• What the task requires:
Write out the lines below once more, exactly as they appear. Do not include pictures.

• Given material:
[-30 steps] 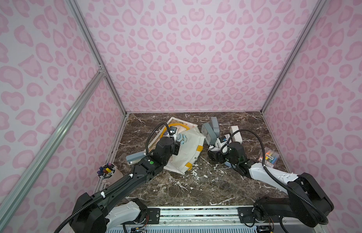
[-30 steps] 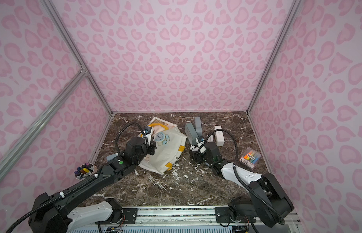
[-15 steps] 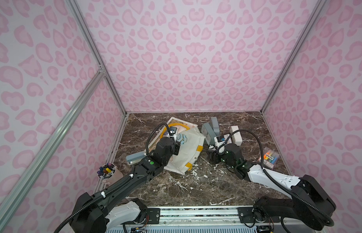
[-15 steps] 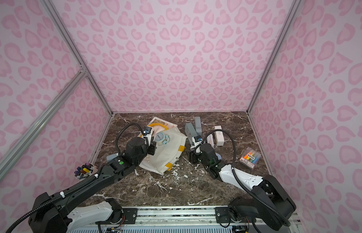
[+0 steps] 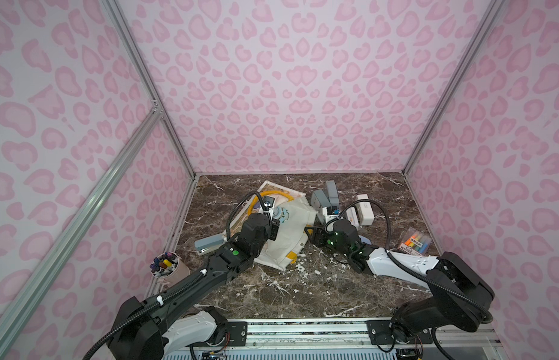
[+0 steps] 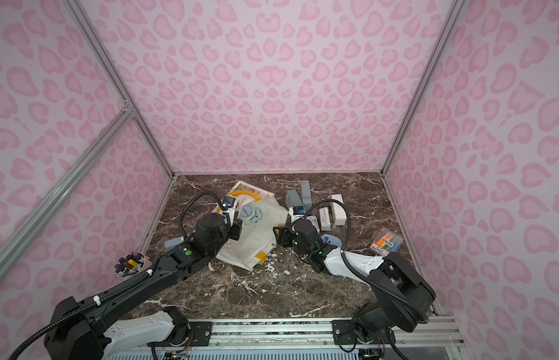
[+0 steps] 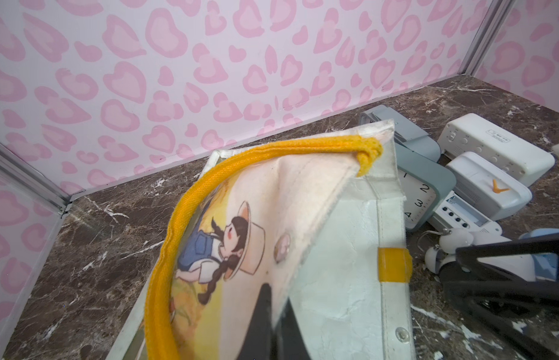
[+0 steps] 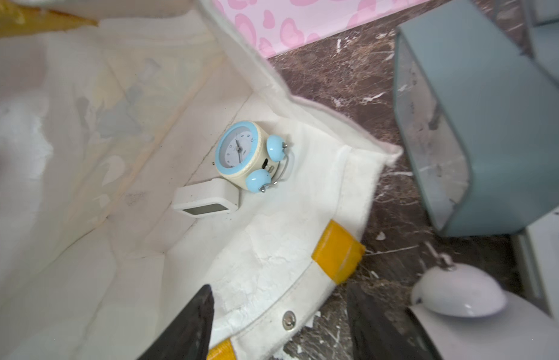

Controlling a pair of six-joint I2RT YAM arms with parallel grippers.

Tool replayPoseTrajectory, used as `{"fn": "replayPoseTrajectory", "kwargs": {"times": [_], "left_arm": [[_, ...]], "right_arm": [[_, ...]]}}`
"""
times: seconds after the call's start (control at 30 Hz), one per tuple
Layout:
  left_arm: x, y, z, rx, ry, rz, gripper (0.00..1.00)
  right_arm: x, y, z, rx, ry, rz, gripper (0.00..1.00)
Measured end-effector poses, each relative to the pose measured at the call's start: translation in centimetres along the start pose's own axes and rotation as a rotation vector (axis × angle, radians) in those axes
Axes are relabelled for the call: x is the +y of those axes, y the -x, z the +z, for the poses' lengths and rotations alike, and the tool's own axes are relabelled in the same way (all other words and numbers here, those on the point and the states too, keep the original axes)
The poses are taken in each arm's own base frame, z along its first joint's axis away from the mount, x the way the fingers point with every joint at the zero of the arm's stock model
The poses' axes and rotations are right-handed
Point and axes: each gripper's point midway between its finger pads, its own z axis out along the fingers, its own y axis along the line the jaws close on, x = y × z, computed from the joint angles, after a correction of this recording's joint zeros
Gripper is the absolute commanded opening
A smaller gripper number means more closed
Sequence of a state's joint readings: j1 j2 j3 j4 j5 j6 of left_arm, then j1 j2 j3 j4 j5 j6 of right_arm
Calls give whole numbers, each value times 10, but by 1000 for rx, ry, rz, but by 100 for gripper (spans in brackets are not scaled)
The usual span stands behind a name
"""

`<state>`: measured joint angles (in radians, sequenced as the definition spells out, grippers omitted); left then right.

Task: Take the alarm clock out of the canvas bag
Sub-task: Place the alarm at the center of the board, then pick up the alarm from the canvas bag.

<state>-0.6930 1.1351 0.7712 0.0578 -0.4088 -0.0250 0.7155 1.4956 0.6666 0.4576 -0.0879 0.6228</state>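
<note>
The white canvas bag (image 5: pixel 290 246) (image 6: pixel 256 243) with yellow handles lies on the marble table, mouth toward the right arm. My left gripper (image 7: pixel 273 299) (image 5: pixel 273 229) is shut on its upper rim and holds the mouth open. Deep inside lies the alarm clock (image 8: pixel 240 156) (image 6: pixel 249 213), cream with a blue rim and two blue bells, next to a small white digital clock (image 8: pixel 206 199). My right gripper (image 8: pixel 278 296) (image 5: pixel 312 235) stands open at the mouth. One finger is over the lower rim of the bag (image 8: pixel 272 249), the other over the table outside. Nothing is between them except the rim.
Grey square clocks (image 5: pixel 323 196) and white box clocks (image 5: pixel 364 208) crowd the table just right of the bag. A white twin-bell clock (image 8: pixel 456 293) lies beside my right gripper. A highlighter pack (image 5: pixel 415 241), a marker cup (image 5: pixel 166 265) and a grey stapler (image 5: pixel 209 243) sit nearer the side walls.
My right gripper has moved left up to the bag's mouth and its jaws have narrowed slightly. The left gripper has kept its hold on the rim.
</note>
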Motion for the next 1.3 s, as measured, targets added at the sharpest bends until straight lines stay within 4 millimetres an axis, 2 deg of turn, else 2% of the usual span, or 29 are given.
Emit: {"fn": "replayPoseTrajectory", "kwargs": {"times": [0.1, 0.23, 0.43, 0.77, 1.3], "left_arm": [[0, -1, 1, 1, 5, 6, 3], [-5, 0, 3, 2, 4, 20, 3], [-8, 5, 5, -2, 5, 29, 3], [-13, 8, 4, -3, -12, 32, 3], [-23, 7, 2, -4, -55, 44, 3]], "right_arm": [[9, -3, 9, 7, 32, 52, 65], [7, -6, 22, 10, 34, 153, 63], [18, -9, 44, 11, 76, 290, 59], [24, -14, 81, 13, 71, 474, 55], [2, -19, 119, -35, -22, 635, 49]]}}
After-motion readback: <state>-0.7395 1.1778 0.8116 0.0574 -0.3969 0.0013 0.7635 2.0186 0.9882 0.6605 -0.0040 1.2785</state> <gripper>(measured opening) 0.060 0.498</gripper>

• Completed exercise:
[-30 steps] 
[-30 steps] 
[-15 steps] 
[-15 steps] 
[+0 steps] 
[+0 steps] 
[+0 steps] 
[+0 steps] 

Controlling a pair of six-joint I2RT YAM arms with parallel grippers.

Tool replayPoseTrajectory, used as `{"fn": "replayPoseTrajectory", "kwargs": {"times": [_], "left_arm": [[_, ...]], "right_arm": [[_, ...]]}}`
"""
times: seconds after the call's start (control at 30 Hz), one per tuple
Layout:
  left_arm: x, y, z, rx, ry, rz, gripper (0.00..1.00)
  right_arm: x, y, z, rx, ry, rz, gripper (0.00..1.00)
Measured end-effector poses, each relative to the pose measured at the call's start: translation in centimetres along the start pose's own axes and rotation as a rotation vector (axis × angle, radians) in those axes
Axes are relabelled for the call: x is the +y of those axes, y the -x, z the +z, for the poses' lengths and rotations alike, and the tool's own axes are relabelled in the same way (all other words and numbers here, those on the point and the states too, keep the original axes)
The poses are taken in each arm's own base frame, z along its first joint's axis away from the mount, x the way the fingers point with every joint at the zero of the arm's stock model
The poses' axes and rotations are right-handed
Point and axes: each gripper's point midway between its finger pads, its own z axis out along the fingers, its own y axis along the line the jaws close on, x = y × z, computed from the joint angles, after a correction of this recording's joint zeros
Gripper is the absolute commanded opening
A smaller gripper number means more closed
Sequence of a state's joint readings: j1 j2 j3 j4 j5 j6 of left_arm, then j1 j2 j3 j4 j5 j6 of right_arm
Calls give whole numbers, each value times 10, but by 1000 for rx, ry, rz, but by 100 for gripper (spans in brackets are not scaled)
The usual span stands behind a name
"""

`<state>`: measured joint angles (in radians, sequenced as the definition spells out, grippers omitted); left then right.

Task: Take the alarm clock out of the canvas bag
Sub-task: Place the alarm at the center of the board, then pick up the alarm from the canvas bag.

<state>-0.6930 1.1351 0.7712 0.0578 -0.4088 -0.0250 0.7155 1.4956 0.6666 0.4576 -0.0879 0.6228</state>
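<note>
The white canvas bag (image 5: pixel 290 246) (image 6: pixel 256 243) with yellow handles lies on the marble table, mouth toward the right arm. My left gripper (image 7: pixel 273 299) (image 5: pixel 273 229) is shut on its upper rim and holds the mouth open. Deep inside lies the alarm clock (image 8: pixel 240 156) (image 6: pixel 249 213), cream with a blue rim and two blue bells, next to a small white digital clock (image 8: pixel 206 199). My right gripper (image 8: pixel 278 296) (image 5: pixel 312 235) stands open at the mouth. One finger is over the lower rim of the bag (image 8: pixel 272 249), the other over the table outside. Nothing is between them except the rim.
Grey square clocks (image 5: pixel 323 196) and white box clocks (image 5: pixel 364 208) crowd the table just right of the bag. A white twin-bell clock (image 8: pixel 456 293) lies beside my right gripper. A highlighter pack (image 5: pixel 415 241), a marker cup (image 5: pixel 166 265) and a grey stapler (image 5: pixel 209 243) sit nearer the side walls.
My right gripper has moved left up to the bag's mouth and its jaws have narrowed slightly. The left gripper has kept its hold on the rim.
</note>
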Motion for the next 1.3 s, as measured, targets added at the sharpest bends until straight lines stay within 4 millimetres an axis, 2 deg of turn, else 2% of the usual span, or 29 are given.
Emit: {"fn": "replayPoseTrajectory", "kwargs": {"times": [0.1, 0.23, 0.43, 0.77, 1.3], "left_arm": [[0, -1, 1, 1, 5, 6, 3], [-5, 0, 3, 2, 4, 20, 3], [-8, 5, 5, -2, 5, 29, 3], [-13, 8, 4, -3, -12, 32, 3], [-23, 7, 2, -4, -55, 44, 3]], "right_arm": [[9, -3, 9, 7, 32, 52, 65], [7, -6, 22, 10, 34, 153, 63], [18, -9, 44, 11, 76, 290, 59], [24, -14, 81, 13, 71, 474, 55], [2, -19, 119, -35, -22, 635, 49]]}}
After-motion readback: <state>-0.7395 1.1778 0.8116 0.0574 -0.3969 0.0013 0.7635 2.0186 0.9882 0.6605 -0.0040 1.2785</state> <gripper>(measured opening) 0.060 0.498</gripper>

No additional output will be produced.